Reading a column from former Star food editor and columnist Marion Kane nowadays feels like a time warp back into a bygone era of Toronto.
During her helm at the Star’s food section from 1989 to 2007, she wrote dispatches from the long-gone Cookbook Store in Yorkville that was once the hub for chefs in search of inspiration, before the internet took over. There was also the time an action-packed rundown of chefs from Splendido, Gelato Fresco and Scaramouche vied to impress Kane’s friend Julia Child at a Star-hosted luncheon for the doyenne of French home cooking (Scaramouche’s chef had to send in a backup after he came down with the stomach flu). As a Kensington Market resident for the past 40 years, she created a rich archive of recipes, profiles and timelines of a neighbourhood that’s much different now.
Kane died on July 9 at 79 years old. To her friends, family, former colleagues and those in the restaurant industry, Kane is remembered for launching careers of food journalists, being a trusted source on where to eat, as well as a champion of small businesses, all the while being the most fashionable editor in the newsroom.
The cookbook author and self-described Food Sleuth first got into food writing in the late ’70s when her friend at Toronto Life magazine asked her to review restaurants (at the time she also taught English to new Canadians). Her knack for making readers salivate, led her to being a food editor for the Toronto Sun in the ’80s before she moved to the Star.
“Because she lived in Kensington Market for many years, she introduced produce at Perola’s and talked about using certain spices and ingredients before it was mainstream,” recalls the Star’s former restaurant critic Amy Pataki. “She had that bohemian look about her, like with her purple and red hair. She was one of those early adopters of turning this restaurant recipe into a home recipe. She even got Mary MacLeod’s shortbread recipe. She really connected with readers. She would get hundreds of handwritten letters from readers, and this was before social media. She was of the era of opening people’s eyes to the diversity of the city’s cuisine.”
Former longtime Star food editor Jennifer Bain said it was a big deal to get noticed by Kane when she herself was a freelancer. “She took me under her wing. I pitched a story about a caterer for The Tragically Hip, and she approved a food series about multicultural food, so she launched my food writing career for which I am eternally grateful,” said Bain. “She was the queen of Kensington Market and lived there back in the counterculture days and was guaranteed to be the most flamboyantly dressed person in the Toronto Star newsroom.”
A long burgundy velvet dress from the 1940s, with a square neck and nipped-in waist was one particular outfit longtime friend and former Star editor and writer Rita Zekas remembered.
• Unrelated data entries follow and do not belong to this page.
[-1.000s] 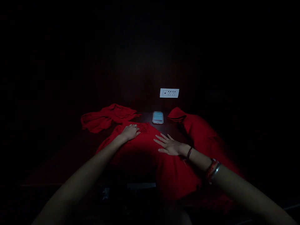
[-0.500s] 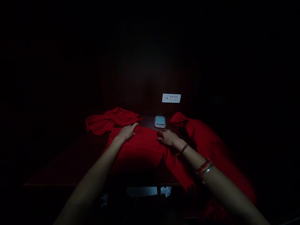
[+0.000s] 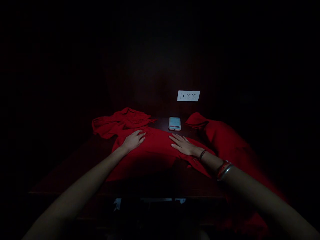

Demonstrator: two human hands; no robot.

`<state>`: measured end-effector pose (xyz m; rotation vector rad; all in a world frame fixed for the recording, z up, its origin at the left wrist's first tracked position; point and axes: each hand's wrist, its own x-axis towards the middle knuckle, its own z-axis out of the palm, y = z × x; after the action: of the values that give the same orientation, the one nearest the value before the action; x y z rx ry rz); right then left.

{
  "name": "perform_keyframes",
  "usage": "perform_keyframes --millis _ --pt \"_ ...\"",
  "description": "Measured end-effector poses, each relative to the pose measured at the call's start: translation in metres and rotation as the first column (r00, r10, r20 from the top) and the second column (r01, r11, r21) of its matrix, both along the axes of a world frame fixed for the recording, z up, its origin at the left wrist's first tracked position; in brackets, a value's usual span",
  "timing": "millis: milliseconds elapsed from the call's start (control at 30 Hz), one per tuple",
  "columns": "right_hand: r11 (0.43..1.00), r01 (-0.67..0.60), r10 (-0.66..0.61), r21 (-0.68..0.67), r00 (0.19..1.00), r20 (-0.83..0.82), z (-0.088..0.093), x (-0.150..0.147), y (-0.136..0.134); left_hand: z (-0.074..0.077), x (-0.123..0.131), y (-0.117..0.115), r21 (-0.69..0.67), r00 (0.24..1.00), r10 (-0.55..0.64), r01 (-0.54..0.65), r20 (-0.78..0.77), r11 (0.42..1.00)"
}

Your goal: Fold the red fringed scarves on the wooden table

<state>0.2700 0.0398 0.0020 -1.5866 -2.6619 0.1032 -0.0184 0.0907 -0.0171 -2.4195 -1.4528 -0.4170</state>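
A red cloth garment (image 3: 152, 150) lies spread across the dark table in front of me, its lower part in shadow. My left hand (image 3: 133, 140) rests on its left upper part, beside some loose red strings, with the fingers stretched out. On its right upper part my right hand (image 3: 183, 145) lies flat, fingers spread. Part of the garment reaches out to the right beneath my right wrist. Dim light leaves the exact kind of garment uncertain.
A crumpled red cloth (image 3: 125, 120) lies at the back left. More red fabric (image 3: 227, 140) drapes over the right side. A lit phone (image 3: 174, 123) stands near the wall, below a white socket panel (image 3: 188, 96). The table's front edge (image 3: 62, 193) runs before me.
My right hand has flattened and spread its fingers on the garment. The garment's right part, which hung toward the front edge, now lies higher on the table. The view has shifted slightly.
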Motion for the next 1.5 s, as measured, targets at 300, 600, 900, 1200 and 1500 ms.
perform_keyframes --millis 300,600,900,1200,1500 --pt "0.918 0.393 -0.39 -0.052 0.919 0.059 0.02 0.038 -0.017 -0.001 -0.022 0.01 -0.002 0.994 -0.07 0.07 -0.081 0.998" --pt "0.75 0.143 -0.419 -0.646 0.858 -0.297 0.063 0.079 -0.022 0.025 0.004 -0.016 -0.015 0.986 0.101 -0.104 -0.13 0.995" --pt "0.761 0.068 -0.516 -0.646 0.667 -0.538 0.111 0.095 -0.045 0.024 0.104 -0.082 -0.191 0.925 -0.375 0.356 -0.068 0.914" --pt "0.908 0.388 -0.39 -0.156 0.921 0.022 0.099 0.092 -0.033 0.014 0.107 -0.087 -0.023 0.806 -0.558 0.566 -0.197 0.824" --pt "0.952 0.288 -0.294 -0.102 0.955 -0.05 0.043 0.014 0.015 0.013 0.106 -0.089 0.03 0.754 -0.606 0.632 -0.254 0.774"
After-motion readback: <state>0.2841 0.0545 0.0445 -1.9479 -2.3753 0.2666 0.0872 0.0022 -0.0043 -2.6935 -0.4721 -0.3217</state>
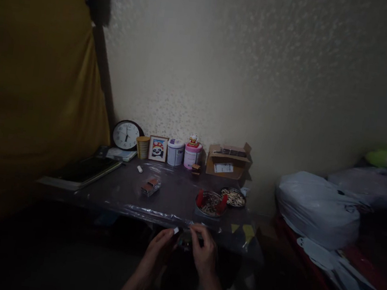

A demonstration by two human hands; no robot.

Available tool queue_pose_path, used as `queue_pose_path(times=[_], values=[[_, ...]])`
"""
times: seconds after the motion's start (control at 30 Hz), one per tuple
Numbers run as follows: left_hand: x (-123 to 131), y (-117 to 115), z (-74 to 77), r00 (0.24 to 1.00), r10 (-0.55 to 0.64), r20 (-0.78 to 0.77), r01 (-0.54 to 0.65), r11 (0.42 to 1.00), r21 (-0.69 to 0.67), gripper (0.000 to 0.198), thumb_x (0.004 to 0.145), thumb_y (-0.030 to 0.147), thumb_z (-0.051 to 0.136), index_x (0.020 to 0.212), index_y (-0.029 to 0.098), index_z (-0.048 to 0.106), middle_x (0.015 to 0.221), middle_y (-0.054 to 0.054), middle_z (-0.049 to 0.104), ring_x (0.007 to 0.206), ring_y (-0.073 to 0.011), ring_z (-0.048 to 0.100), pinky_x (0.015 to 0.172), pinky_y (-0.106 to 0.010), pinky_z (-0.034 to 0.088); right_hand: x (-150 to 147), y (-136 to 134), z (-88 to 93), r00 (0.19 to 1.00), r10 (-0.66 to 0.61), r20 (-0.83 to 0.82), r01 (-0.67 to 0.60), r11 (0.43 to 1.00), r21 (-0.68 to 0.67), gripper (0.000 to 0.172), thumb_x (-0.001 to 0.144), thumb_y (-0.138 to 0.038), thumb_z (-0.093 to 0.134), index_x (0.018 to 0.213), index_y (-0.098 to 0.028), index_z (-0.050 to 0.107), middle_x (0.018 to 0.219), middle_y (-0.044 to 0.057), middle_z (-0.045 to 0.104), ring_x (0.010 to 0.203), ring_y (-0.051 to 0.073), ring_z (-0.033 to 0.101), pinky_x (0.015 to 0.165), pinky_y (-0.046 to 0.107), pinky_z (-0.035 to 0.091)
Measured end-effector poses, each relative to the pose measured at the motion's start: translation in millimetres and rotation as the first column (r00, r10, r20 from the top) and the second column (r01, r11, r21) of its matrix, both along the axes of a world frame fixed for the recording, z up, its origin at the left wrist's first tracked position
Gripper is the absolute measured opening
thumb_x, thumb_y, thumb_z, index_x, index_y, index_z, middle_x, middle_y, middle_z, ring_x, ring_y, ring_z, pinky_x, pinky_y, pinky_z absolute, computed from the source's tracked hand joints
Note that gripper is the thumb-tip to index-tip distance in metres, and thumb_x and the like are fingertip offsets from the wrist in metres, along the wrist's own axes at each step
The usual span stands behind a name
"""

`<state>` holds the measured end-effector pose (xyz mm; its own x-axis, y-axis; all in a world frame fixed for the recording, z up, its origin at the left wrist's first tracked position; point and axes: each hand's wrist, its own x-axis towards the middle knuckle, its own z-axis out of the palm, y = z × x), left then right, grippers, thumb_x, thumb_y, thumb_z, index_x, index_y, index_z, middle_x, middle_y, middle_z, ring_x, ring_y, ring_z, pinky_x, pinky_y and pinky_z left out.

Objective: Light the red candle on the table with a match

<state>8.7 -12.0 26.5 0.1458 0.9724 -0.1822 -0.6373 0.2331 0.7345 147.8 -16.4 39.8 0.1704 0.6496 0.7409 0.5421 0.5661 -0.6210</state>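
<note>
Just off the table's front edge, my left hand [159,245] pinches a small white piece [176,230] between thumb and fingers. To its right, my right hand [205,254] has thumb and fingertips pressed together; whatever they hold is too small and dark to make out. The hands are apart. Beyond them on the plastic-covered table [173,192] stands a round tin [209,213] with small loose bits and two red pieces at its rim. A second round tray [234,198] of pale sticks touches or overlaps it from behind. Brown blocks in clear wrap [151,186] lie to the left.
Along the wall stand a clock [126,136], a yellow cup [142,148], a framed panda picture [158,149], a white tub [175,153], a pink-lidded tub [192,156] and an open cardboard box [227,164]. Yellow paper pieces [248,231] lie front right. White bags [316,207] fill the right side.
</note>
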Motion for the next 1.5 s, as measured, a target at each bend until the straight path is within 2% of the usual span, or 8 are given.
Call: queue_pose_path(times=[0.17,0.47,0.57,0.67,0.77,1.0,1.23,1.5], values=[[5,0,8.4,0.995,-0.054,0.078,0.046,0.994,0.099,0.014,0.067,0.029,0.067,0.074,0.017,0.067,0.076,-0.003,0.069,0.075,-0.0155,0.061,0.076,-0.028,0.044,-4,-6,10.2,0.995,0.043,0.088,-0.050,0.995,0.082,0.014,0.085,-0.015,0.049,0.085,-0.022,0.061,0.082,0.004,0.067,0.081,0.016,0.062,0.075,0.029,0.050],[5,-5,20.8,0.997,-0.049,0.068,0.043,0.996,0.081,0.014,0.067,0.029,0.067,0.074,0.017,0.066,0.074,-0.003,0.069,0.073,-0.0177,0.062,0.075,-0.029,0.044,-1,-16,20.4,0.995,-0.005,0.103,-0.011,0.988,0.154,0.016,0.085,-0.013,0.049,0.091,-0.022,0.061,0.087,0.005,0.067,0.085,0.017,0.062,0.076,0.032,0.050],[6,-7,24.1,0.997,-0.030,0.075,0.024,0.996,0.081,0.014,0.065,0.027,0.069,0.073,0.017,0.067,0.071,-0.002,0.069,0.072,-0.0165,0.062,0.073,-0.027,0.043,2,-12,15.8,0.977,0.055,0.204,-0.079,0.990,0.113,0.019,0.084,-0.013,0.048,0.091,-0.023,0.062,0.088,0.005,0.068,0.084,0.017,0.062,0.078,0.032,0.049],[4,-9,25.1,0.997,-0.040,0.059,0.034,0.995,0.096,0.015,0.067,0.029,0.068,0.076,0.017,0.067,0.072,-0.003,0.070,0.071,-0.0165,0.062,0.071,-0.028,0.044,12,0,4.6,0.991,-0.042,0.127,0.035,0.998,0.056,0.016,0.085,-0.018,0.047,0.084,-0.022,0.062,0.082,0.004,0.067,0.078,0.017,0.062,0.072,0.030,0.049],[-4,-8,20.4,0.999,-0.037,-0.003,0.037,0.993,0.113,0.019,0.067,0.032,0.068,0.079,0.017,0.068,0.079,-0.005,0.070,0.074,-0.0174,0.062,0.072,-0.028,0.044,25,10,2.1,0.988,-0.145,-0.053,0.145,0.989,-0.005,0.013,0.084,-0.024,0.049,0.080,-0.021,0.061,0.079,0.004,0.066,0.074,0.016,0.061,0.069,0.028,0.048],[-22,-6,-4.9,0.997,-0.026,-0.077,0.029,0.998,0.048,0.023,0.067,0.034,0.068,0.082,0.017,0.069,0.092,-0.008,0.071,0.088,-0.0195,0.061,0.078,-0.029,0.044,35,17,14.3,0.944,-0.161,-0.288,0.166,0.986,-0.007,0.016,0.079,-0.031,0.054,0.073,-0.018,0.060,0.076,0.004,0.062,0.073,0.017,0.058,0.066,0.028,0.047],[-31,-8,-35.1,0.999,-0.031,-0.008,0.031,0.999,-0.026,0.020,0.071,0.033,0.064,0.086,0.020,0.068,0.100,-0.007,0.070,0.092,-0.0193,0.062,0.080,-0.030,0.046,41,21,14.2,0.936,-0.166,-0.310,0.160,0.986,-0.045,0.017,0.077,-0.033,0.056,0.073,-0.018,0.062,0.073,0.003,0.062,0.070,0.018,0.056,0.064,0.029,0.046],[-34,-12,-39.2,0.990,-0.031,0.139,0.045,0.994,-0.096,0.015,0.068,0.028,0.067,0.081,0.021,0.069,0.089,-0.002,0.073,0.090,-0.0190,0.064,0.081,-0.030,0.047,39,22,18.2,0.883,-0.135,-0.449,0.100,0.990,-0.100,0.018,0.076,-0.034,0.059,0.077,-0.016,0.062,0.074,0.004,0.063,0.072,0.017,0.057,0.067,0.029,0.047]])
“She knew every chef, every recipe. She’d find these places she loved and call me from the restaurant saying, ‘Sweetie, darling.’ Everyone was a sweetie,” said Zekas. “Food was her blood, and if you wanted to find her, you’d go to the Cookbook Store. Marion made cooking approachable. Who cares if you put in too much salt, you can add something else to fix it. That’s what readers took away from her.”
Before chef Anthony Rose of Fat Pasha and Schmaltz Appetizing appeared on Kane’s podcast, Sittin’ In The Kitchen, in 2018, where the two bonded over their love of Jewish cooking, Rose was an avid reader of Kane’s Star columns as a burgeoning cook.
“That was my Instagram back in the day,” he said. “It was whetting my appetite and getting me into other food publications like Gourmet and Saveur. I treasured that time of my life, the days of real editorial and the plushness of reviewers.”
Irene Morales of Jumbo Empanadas in Kensington Market said she felt energized after Kane wrote about her restaurant in 1999. A yellowed clipping of the article is framed on the restaurant’s wall. “It made me feel like my effort, my work, was being recognized. When a food editor says your food is good, it’s good. Marion, all the time, used to come into the store to get empanadas.”
While most know Kane through her impact on the local food scene, at home, her spouse, Ross Whitney, said she was also a longtime advocate for affordable housing and food security in the city. The couple also shared a love of old-time country western music. The two first met in 2009 when he was in a band in Stratford, as the drummer was married to Kane’s hairdresser.
“We used to go to the upstairs room at the Rivoli to hear a band called the Empty Glasses,” he said, though due to her declining health in recent months she was unable to climb the stairs of the venue. “She also loved the music of Paul Robeson, who was a hero to her and her father.”
Even after she retired from the Star, Kane’s continued love and curiosity over food resulted in her being an early adopter of podcasts in 2012, as she interviewed local chefs, Kensington Market fixtures and anyone who could tell her about the origins of the chicken nugget during a road trip with Whitney to its supposed birthplace in upstate New York.
“I was a willing accomplice,” said Whitney of joining Kane on her food adventures. “The way that she could reach inside of somebody and extract their essence. Her communication ability was superb. It wouldn’t matter how introverted someone was, she could draw them out and get an interesting conversation to happen. She just brought smiles to people’s faces.”